If you want to get a Subdirectory-based Network running, all you need is enough configuration to get fancy permalinks working — and this is enabled by default in Ubuntu’s Apache.

If you want a Subdomain-based Network running, however, the setup is a lot more involved, as it requires you to set up a Virtual Host in Apache, and wild-card Domains in your DNS server.

In this article, we will set up a Subdomain-based Network. I assume you have your DNS server up and running somewhere in your organisation, so you will just need to ask your sysadmin to add a certain DNS record.

Getting started with a Subdomain Network configuration

The first step, of course, is adding a wild-card DNS record to your DNS server, which is shown below:

*.example.com.	3600	A	192.0.2.1

…or, in shorthand:

*			3600	A	192.0.2.1

Replace example.com and the IP address with your own domain and IP address. Your DNS is now configured.

Next, we will have to hack the Apache configuration to support wild-cards. Open up your /etc/httpd.conf file, and search for the DocumentRoot line. Right under that line, add the following code snippet:

ServerAlias	*.example.com

Again, replace example.com with your domain name. Save the file and quit. This concludes the server software part of the setup. Now, we will move on to configuring WordPress itself.

Enabling Network in WordPress

Start by editing the wp-config.php file in the root of your website. Just above the line that says /* That's all, stop editing! Happy blogging. */, add the following code:

define('WP_ALLOW_MULTISITE', true);

Now log in to WordPress Administration. In the Administration sidebar, under Tools, you will see a new item called Network. Click on it.

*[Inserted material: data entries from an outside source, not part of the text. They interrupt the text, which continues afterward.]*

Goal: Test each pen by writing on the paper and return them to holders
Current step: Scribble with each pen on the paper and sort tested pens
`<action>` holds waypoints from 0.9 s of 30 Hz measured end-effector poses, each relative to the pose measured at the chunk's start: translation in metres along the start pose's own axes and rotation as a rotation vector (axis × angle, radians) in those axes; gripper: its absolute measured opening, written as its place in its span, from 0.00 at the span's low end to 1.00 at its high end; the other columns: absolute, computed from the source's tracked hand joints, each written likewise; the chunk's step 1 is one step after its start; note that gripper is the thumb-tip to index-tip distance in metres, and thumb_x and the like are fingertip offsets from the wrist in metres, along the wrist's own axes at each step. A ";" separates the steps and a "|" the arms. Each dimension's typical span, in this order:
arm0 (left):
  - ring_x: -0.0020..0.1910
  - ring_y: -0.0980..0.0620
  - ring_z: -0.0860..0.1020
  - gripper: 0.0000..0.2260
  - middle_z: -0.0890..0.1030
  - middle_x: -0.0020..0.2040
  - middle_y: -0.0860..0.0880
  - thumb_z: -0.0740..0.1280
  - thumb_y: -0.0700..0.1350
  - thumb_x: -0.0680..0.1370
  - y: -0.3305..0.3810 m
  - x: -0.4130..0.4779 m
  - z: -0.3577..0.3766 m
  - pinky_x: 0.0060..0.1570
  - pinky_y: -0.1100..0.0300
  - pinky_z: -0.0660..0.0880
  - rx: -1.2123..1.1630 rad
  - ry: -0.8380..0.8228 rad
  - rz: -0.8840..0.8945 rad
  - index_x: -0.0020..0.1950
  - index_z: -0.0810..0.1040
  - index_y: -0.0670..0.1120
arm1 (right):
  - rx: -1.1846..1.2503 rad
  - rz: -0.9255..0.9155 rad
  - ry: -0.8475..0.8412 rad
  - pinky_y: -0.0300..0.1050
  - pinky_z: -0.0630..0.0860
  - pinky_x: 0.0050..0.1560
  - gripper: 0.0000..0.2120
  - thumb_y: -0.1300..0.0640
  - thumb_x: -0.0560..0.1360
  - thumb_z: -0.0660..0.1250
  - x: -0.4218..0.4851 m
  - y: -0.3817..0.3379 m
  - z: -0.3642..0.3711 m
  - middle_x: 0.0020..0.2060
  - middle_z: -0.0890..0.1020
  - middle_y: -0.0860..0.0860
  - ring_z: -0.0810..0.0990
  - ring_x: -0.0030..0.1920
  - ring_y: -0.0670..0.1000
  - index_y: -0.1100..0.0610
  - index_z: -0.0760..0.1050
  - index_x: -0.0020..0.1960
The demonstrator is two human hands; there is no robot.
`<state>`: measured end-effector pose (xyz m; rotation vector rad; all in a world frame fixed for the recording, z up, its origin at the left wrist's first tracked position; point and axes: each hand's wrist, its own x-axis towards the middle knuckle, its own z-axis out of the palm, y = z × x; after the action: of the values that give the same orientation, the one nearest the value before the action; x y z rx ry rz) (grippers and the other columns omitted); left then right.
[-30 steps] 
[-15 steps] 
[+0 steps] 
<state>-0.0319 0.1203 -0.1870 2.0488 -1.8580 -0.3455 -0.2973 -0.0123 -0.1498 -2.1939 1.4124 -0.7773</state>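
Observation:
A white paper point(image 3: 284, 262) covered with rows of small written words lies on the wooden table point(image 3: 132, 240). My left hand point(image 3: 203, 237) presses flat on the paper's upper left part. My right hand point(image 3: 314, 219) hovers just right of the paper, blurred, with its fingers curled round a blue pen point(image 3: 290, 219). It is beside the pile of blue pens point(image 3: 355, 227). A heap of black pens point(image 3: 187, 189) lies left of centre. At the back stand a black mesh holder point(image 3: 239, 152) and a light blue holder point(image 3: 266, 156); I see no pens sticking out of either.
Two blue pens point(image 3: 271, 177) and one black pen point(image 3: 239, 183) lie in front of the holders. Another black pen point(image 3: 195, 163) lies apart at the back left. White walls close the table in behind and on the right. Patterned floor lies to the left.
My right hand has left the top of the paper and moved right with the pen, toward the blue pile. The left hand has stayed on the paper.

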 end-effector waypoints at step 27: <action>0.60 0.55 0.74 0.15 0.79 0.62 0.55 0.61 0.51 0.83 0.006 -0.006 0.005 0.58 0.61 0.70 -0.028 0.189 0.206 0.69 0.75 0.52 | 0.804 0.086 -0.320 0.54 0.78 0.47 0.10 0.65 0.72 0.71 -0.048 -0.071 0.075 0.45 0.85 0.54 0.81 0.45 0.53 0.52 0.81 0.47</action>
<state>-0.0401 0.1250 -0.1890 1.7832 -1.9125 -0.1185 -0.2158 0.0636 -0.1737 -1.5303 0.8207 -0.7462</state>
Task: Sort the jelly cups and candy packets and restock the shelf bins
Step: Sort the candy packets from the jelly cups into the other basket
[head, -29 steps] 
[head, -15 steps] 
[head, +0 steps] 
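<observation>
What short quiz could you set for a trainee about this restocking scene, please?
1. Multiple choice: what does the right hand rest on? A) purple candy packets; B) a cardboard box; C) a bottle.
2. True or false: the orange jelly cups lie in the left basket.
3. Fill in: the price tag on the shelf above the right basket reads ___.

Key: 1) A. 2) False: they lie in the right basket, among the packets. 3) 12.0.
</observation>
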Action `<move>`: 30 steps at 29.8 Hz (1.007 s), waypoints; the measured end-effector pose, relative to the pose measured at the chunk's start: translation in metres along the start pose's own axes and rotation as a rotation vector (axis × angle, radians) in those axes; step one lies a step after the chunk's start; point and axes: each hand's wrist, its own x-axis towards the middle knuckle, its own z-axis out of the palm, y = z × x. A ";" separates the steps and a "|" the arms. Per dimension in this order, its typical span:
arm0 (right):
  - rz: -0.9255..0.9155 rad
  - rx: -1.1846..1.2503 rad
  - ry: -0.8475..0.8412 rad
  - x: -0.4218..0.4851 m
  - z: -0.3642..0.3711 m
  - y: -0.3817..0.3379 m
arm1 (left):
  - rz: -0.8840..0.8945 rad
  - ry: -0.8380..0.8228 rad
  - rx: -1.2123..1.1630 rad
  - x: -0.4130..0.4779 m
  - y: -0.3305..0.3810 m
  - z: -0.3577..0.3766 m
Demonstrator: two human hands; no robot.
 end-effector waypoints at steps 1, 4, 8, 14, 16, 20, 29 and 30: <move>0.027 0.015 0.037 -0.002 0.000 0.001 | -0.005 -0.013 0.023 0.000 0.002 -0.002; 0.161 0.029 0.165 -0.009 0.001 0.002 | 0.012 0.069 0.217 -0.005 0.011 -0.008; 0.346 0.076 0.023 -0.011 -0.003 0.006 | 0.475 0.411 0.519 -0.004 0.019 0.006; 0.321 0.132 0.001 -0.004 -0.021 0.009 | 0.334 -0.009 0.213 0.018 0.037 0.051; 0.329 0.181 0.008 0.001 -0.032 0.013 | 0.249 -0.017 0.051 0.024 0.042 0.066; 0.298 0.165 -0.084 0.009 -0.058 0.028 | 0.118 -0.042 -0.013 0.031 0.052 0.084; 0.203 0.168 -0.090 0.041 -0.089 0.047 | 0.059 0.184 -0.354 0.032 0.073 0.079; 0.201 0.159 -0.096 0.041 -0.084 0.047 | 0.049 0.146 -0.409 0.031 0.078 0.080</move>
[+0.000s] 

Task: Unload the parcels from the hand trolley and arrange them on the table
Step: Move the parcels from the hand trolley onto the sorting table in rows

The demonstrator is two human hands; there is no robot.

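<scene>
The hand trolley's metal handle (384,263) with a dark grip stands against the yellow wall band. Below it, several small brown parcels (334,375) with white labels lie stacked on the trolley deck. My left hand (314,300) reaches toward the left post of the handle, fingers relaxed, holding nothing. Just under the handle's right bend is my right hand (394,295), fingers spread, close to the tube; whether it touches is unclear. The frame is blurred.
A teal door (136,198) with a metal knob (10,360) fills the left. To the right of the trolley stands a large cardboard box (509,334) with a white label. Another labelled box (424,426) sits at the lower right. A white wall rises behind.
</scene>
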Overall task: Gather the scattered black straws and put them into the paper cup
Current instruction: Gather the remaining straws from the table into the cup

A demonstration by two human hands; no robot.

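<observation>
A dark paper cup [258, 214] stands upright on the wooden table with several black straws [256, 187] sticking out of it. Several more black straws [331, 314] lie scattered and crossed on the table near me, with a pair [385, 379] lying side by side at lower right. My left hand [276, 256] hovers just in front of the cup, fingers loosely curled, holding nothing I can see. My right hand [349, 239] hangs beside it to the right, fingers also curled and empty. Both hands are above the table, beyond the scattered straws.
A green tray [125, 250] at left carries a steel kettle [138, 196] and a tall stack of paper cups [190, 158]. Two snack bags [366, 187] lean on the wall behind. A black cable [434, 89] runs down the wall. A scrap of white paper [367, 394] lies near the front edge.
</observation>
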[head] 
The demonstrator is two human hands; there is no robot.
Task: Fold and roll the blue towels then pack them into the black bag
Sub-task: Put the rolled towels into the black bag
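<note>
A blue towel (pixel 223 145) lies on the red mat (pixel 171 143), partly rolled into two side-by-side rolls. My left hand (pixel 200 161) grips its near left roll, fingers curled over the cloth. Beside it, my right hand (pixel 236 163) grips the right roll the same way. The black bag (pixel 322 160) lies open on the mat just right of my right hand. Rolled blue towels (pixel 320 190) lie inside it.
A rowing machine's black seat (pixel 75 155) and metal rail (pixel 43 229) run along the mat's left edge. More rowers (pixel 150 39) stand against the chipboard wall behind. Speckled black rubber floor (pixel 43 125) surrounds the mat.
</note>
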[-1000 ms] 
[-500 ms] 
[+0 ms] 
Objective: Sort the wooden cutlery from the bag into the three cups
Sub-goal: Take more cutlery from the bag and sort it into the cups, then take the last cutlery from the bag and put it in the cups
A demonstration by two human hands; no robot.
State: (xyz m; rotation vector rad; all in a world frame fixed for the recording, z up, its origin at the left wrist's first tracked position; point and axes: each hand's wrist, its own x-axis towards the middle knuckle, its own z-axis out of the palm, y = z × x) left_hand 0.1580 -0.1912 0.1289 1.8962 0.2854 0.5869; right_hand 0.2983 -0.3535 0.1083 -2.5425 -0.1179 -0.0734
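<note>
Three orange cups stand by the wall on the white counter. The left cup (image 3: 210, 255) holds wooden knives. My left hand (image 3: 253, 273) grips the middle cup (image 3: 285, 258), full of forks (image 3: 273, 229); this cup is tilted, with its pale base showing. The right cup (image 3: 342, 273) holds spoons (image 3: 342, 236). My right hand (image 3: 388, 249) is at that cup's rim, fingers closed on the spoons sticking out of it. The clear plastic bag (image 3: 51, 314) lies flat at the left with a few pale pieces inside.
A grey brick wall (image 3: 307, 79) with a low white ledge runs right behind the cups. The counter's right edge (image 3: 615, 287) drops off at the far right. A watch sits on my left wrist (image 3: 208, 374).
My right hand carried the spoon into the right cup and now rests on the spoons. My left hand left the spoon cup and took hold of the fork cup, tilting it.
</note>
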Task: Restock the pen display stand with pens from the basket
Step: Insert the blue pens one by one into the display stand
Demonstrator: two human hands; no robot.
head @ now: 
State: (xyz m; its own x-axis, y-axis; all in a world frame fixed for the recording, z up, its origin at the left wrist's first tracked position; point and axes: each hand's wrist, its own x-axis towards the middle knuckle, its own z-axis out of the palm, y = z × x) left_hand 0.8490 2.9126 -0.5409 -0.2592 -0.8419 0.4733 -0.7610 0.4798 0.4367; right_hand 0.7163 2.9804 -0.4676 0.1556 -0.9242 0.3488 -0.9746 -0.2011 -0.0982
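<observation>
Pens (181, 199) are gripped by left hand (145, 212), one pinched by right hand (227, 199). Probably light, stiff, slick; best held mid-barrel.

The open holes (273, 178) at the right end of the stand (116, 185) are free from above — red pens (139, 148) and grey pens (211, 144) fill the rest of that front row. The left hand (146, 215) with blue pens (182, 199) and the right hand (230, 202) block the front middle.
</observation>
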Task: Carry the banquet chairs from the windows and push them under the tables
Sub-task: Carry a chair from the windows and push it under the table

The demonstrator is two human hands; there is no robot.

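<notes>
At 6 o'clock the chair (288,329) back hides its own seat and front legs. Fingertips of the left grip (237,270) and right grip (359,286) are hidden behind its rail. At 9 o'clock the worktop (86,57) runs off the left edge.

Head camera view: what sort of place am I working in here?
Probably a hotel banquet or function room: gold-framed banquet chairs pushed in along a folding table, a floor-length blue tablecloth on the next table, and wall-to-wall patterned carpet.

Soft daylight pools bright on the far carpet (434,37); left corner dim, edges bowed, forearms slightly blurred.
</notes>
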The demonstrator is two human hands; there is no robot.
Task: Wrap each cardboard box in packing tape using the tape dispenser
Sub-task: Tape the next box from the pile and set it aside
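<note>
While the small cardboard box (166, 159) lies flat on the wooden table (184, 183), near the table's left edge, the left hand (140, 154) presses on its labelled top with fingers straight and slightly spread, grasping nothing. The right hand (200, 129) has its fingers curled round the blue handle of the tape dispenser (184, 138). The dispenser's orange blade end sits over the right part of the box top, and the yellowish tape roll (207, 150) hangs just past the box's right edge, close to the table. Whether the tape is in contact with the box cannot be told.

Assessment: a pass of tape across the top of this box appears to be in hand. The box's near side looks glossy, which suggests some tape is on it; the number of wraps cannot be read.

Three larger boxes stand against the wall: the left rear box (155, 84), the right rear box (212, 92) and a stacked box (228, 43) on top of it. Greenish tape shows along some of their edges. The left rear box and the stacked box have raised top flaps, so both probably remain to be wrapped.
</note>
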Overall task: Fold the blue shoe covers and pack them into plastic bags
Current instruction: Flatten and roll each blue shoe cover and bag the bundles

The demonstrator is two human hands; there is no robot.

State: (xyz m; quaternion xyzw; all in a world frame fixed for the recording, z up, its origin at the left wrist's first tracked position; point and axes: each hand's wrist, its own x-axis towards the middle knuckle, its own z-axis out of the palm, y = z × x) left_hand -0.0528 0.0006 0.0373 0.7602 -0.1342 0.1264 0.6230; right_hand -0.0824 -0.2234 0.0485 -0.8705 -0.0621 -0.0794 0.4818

In this screen, all the data will be filled in automatically, but just in case you want to change anything (you will only be allowed to change your email address and the name of the Network), go ahead and do so, and then hit Install.

Let it run through everything, while it checks and enables Network functionality. Finally, you will be shown a screen that will ask you to do a couple of things, roughly in the following order:

  1. Create a blogs.dir directory under the wp-content directory of your website.
  2. Add a couple of lines to your wp-config.php file (The lines will be given; you will just have to copy and paste them.)
  3. Add some mod_rewrite rules to your htaccess file, overwriting any existing configuration (again, the generated lines will be given; you will just have to copy and paste).
  4. Click the Log In link at the bottom of the page to log in again, thus rendering the Network functional.

Now, what if you wanted to set up a Subdirectory-based network? When you entered the Network screen in WordPress Administration, you must have noticed that you were given a choice between Subdomain and Subdirectory (unless some sort of configuration error was preventing you, in which case, the cause was stated on the page). You can select the type from that screen itself. In addition, if you want a Subdirectory-based Network, you won’t have to tinker with the DNS records and the ServerAlias line in Apache.

Where to go next

Now that you have the setup running, where do you go from here? For starters, have a look at this WordPress Codex article for information that will help you run and modify your Network.

The next step would be to create a few sub-blogs. If you already have blogs that you would like to import into your new Network, visit this Codex article to learn how to do that.